- _Directions_
Go through the listing below and repeat it exactly, omitting each picture.

————

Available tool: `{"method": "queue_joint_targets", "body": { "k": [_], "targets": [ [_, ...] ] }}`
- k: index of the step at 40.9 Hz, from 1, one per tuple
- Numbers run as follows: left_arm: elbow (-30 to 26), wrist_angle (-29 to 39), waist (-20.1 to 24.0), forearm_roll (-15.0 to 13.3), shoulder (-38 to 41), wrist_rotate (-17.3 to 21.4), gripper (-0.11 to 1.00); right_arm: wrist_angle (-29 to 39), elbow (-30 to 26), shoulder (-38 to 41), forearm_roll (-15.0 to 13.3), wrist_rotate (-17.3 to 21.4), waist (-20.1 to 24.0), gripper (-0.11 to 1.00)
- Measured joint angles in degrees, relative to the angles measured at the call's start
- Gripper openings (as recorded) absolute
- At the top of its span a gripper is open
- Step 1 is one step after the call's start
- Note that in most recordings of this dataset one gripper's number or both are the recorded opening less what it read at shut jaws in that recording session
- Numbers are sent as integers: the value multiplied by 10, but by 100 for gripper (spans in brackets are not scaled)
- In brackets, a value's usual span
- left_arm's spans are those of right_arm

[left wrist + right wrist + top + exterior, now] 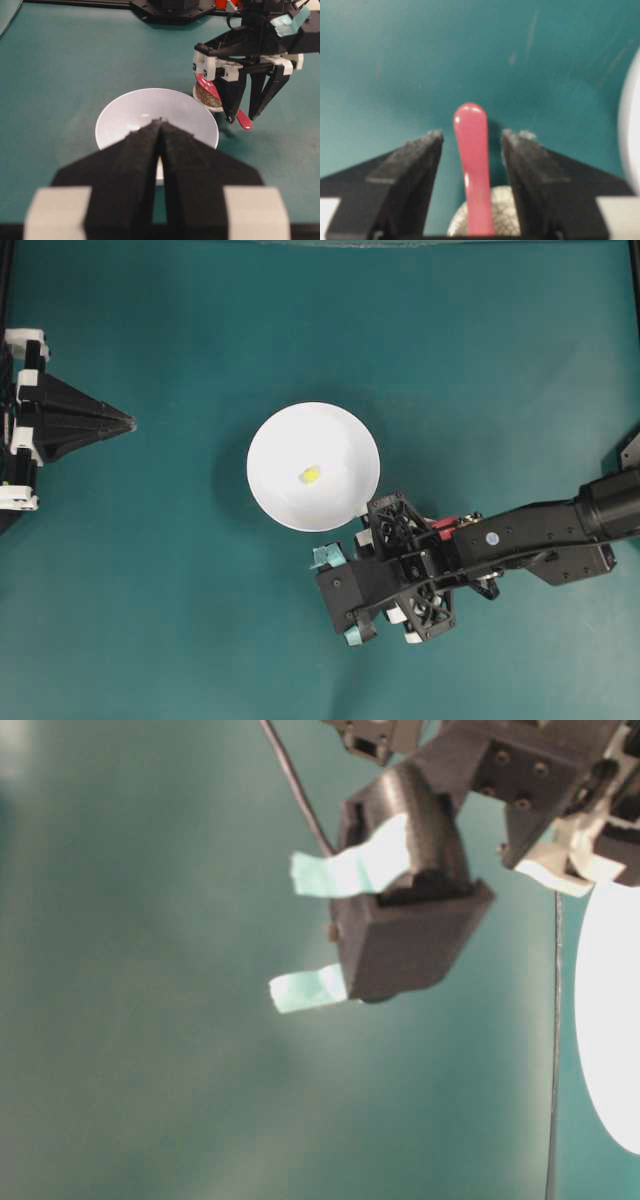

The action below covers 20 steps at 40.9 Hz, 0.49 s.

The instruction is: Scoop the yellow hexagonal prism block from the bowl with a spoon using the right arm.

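The white bowl holds the yellow hexagonal prism block near centre, while at its five o'clock the right gripper, jaws spread and released, straddles the pink-red spoon handle, hiding its scoop and most of the speckled rest; the left gripper sits clenched.

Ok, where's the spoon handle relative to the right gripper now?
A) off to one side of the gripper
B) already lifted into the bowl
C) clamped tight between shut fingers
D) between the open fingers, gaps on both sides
D: in the right wrist view the spoon handle runs between the right gripper fingers, teal table showing on either side of it.
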Motion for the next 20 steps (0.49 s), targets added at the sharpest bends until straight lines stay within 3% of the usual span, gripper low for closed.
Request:
{"method": "queue_joint_targets", "body": {
  "k": [11, 20],
  "targets": [
    [0, 0, -1, -1, 0, 0, -1, -9, 0, 4, 0, 0, 0, 51],
    [0, 0, -1, 0, 0, 1, -1, -8, 0, 4, -1, 2, 0, 28]
  ]
}}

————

- _Solved exercise_
Available tool: `{"method": "queue_joint_targets", "body": { "k": [_], "targets": [ [_, ...] ] }}`
- k: index of the step at 40.9 Hz, from 1, one per tuple
- Numbers run as follows: left_arm: elbow (-30 to 26), wrist_angle (-29 to 39), waist (-20.1 to 24.0), forearm_roll (-15.0 to 13.3), shoulder (-38 to 41), wrist_rotate (-17.3 to 21.4), gripper (-0.11 to 1.00); right_arm: wrist_angle (-29 to 39), elbow (-30 to 26), shoulder (-38 to 41), forearm_roll (-15.0 to 13.3), wrist_rotate (-17.3 to 21.4), waist (-20.1 to 24.0), gripper (-0.11 to 1.00)
- Measured joint angles in degrees, relative to the angles measured at the call's start
- Gripper openings (as recorded) absolute
- At the top of its span a gripper is open
- Step 1 is one step after the call's start
- Note that in most recordings of this dataset one gripper's number or both are the recorded opening less what it read at shut jaws in that recording session
- Numbers are sent as integers: the value multiplied by 10, but by 100 for gripper (spans in brackets are not scaled)
- In brackets, a value's usual span
- left_arm's spans are those of right_arm

[left wrist + right wrist + top + exterior, now] 

The action below covers 20 steps at 40.9 Hz, 0.49 s.

The instruction is: Scoop the yellow hexagonal prism block from the bowl with a spoon using the right arm.

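The white bowl holds the yellow hexagonal prism block near centre, while at its five o'clock the right gripper, jaws spread and released, straddles the pink-red spoon handle, hiding its scoop and most of the speckled rest; the left gripper sits clenched.

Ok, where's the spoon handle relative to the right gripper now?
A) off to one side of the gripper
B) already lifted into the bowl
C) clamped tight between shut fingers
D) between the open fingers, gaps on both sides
D: in the right wrist view the spoon handle runs between the right gripper fingers, teal table showing on either side of it.
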Motion for the next 20 steps (0.49 s), targets added at the sharpest bends until straight lines stay within 3% of the usual span, gripper low for closed.
Request:
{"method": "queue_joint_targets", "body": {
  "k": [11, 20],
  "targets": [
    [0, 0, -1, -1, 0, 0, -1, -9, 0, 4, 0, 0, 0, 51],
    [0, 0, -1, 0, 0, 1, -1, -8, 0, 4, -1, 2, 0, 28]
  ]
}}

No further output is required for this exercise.